Given that I think you've discovered that this issue is slightly different to your initial report, could you update the description to reflect your latest understanding of it, and then move this report back to New? That will make it easier for me to take this bug to the rest of the development team for a conversation.

Thanks!

Dan

ubuntu-server-builder commented 1 year ago

Launchpad user Nému Support(nemusupport) wrote on 2019-08-13T15:22:21.843918+00:00

Thanks for the reply, Dan! To confirm, if you remount your /var filesystem as noexec under the lxc container, your binary no longer gets executed?

ubuntu-server-builder commented 1 year ago

Launchpad user Dan Watkins(oddbloke) wrote on 2019-08-14T13:38:14.808926+00:00

Thanks for the title update! I'd appreciate it if we could also update the longer-form text to match the bug as we now understand it, so that people don't have to read through comments to work out where we're at.

To confirm, if you remount your /var filesystem as noexec under the lxc container, your binary no longer gets executed?

/var is part of the root partition in the Ubuntu lxd images, so I don't really have an easy way to test that, unfortunately.

Thanks!

Dan

ubuntu-server-builder commented 1 year ago

Launchpad user Dan Watkins(oddbloke) wrote on 2019-08-20T13:53:12.182772+00:00

Hi Nému, thanks for the update, it looks good! It looks like we understand the problem pretty well, so I've moved it to Triaged. Am I right in thinking that this is something that you're looking to work on?

ubuntu-server-builder commented 1 year ago

Launchpad user C de-Avillez(hggdh2) wrote on 2022-02-22T16:59:31.464016+00:00

This is actually a problem whenever the system is installed with /var in its own filesystem, and set 'noexec'. Although the default deployment on Ubuntu is with /var under the root filesystem, this is may not be the case on STIG-hardened installs, across distributions.

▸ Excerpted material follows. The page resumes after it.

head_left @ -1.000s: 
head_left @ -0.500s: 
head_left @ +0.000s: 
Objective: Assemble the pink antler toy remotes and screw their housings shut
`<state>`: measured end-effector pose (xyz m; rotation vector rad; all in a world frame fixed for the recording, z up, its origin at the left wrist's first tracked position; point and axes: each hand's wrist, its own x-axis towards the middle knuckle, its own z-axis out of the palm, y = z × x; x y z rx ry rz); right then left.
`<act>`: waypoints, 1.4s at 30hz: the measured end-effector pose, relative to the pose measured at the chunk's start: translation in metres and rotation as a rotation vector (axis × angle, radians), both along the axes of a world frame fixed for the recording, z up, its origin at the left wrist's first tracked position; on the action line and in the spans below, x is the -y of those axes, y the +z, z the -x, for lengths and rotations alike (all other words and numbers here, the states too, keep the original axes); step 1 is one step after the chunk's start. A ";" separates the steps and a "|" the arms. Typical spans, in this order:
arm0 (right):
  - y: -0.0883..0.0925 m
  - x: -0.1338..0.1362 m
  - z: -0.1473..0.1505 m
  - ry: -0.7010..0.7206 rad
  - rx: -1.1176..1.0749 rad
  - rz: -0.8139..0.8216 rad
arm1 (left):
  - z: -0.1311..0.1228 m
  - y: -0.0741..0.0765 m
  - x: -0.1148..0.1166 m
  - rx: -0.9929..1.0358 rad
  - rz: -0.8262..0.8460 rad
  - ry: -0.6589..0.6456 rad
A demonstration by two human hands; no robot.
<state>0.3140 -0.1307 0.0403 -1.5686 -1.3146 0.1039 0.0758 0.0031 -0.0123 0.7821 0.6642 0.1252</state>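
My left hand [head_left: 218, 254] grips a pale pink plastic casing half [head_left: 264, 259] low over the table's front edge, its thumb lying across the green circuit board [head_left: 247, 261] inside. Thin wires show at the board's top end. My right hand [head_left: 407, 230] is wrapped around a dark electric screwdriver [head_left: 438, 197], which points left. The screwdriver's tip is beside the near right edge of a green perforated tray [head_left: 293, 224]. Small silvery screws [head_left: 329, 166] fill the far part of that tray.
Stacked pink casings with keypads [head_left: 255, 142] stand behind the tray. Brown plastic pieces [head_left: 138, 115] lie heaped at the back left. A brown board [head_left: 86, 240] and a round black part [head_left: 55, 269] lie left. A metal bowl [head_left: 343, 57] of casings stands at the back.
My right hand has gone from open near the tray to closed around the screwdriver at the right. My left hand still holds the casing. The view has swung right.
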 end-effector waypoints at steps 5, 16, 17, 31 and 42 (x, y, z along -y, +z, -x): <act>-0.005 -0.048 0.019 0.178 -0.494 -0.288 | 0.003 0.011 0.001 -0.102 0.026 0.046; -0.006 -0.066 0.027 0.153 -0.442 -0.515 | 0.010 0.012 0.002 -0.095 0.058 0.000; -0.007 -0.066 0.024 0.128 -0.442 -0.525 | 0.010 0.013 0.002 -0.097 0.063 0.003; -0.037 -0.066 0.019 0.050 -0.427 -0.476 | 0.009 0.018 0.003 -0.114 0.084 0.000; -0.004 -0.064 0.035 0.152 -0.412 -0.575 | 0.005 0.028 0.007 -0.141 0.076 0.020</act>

In our case, we see Azure being hit by this as well. All that is needed is:

Please not that this also affects running of /var/tmp/dhclient on startup.

ubuntu-server-builder commented 1 year ago

Launchpad user Chad Smith(chad.smith) wrote on 2022-06-01T20:31:21.221183+00:00

Here is the corresponding dhclient bug related to this noexec issue in /var/tmp. https://bugs.launchpad.net/cloud-init/+bug/1962343

ubuntu-server-builder commented 1 year ago

Launchpad user Chad Smith(chad.smith) wrote on 2022-06-01T23:05:09.327326+00:00

Per the suggestion/request in comment #2

Should the software detect that the /var/lib/cloud directory is on a noexec filesystem and change the storage path for executable scripts to /etc/cloud/runtime-scripts in such cases?

I suggest that cloud-init shouldn't attempt to automatically stuff executable binaries somewhere under /etc as the filesystem heirarchy standard tells us we shouldn't stuff binaries there https://refspecs.linuxfoundation.org/FHS_3.0/fhs/ch03s07.html#requirements3.

Instead I think images which need noexec/var filesystems out of the box should probably update the base cloud configuration in /etc/cloud/cloud.cfg by providing a config snippet in something like /etc/cloud/cloud.cfg.d/95-custom_cloud_dir.cfg: system_info: paths: cloud_dir: /some/dir/on/a/filesystem/without/noexec.

Some thoughts that come to mind could be /usr/lib/cloud-init/cloud or /usr/libexec/cloud-init/cloud depending on your Linux distribution.

We may be taking this /usr/lib*/ approach for the issues affecting /var/tmp/cloud-init/dhclient runs for LP: #1962343

ubuntu-server-builder commented 1 year ago

Launchpad user Chad Smith(chad.smith) wrote on 2022-06-01T23:27:12.858180+00:00

Discovered today LP: #1976564 that cloud_dir doesn't seem to be honored everywhere so there will be a couple of corner cases where setting cloud_dir won't work at the moment, but we can resolve that bug shortly.

ubuntu-server-builder commented 1 year ago

Launchpad user Alberto Contreras(aciba) wrote on 2022-06-23T07:07:33.789599+00:00

Fix committed solving #1976564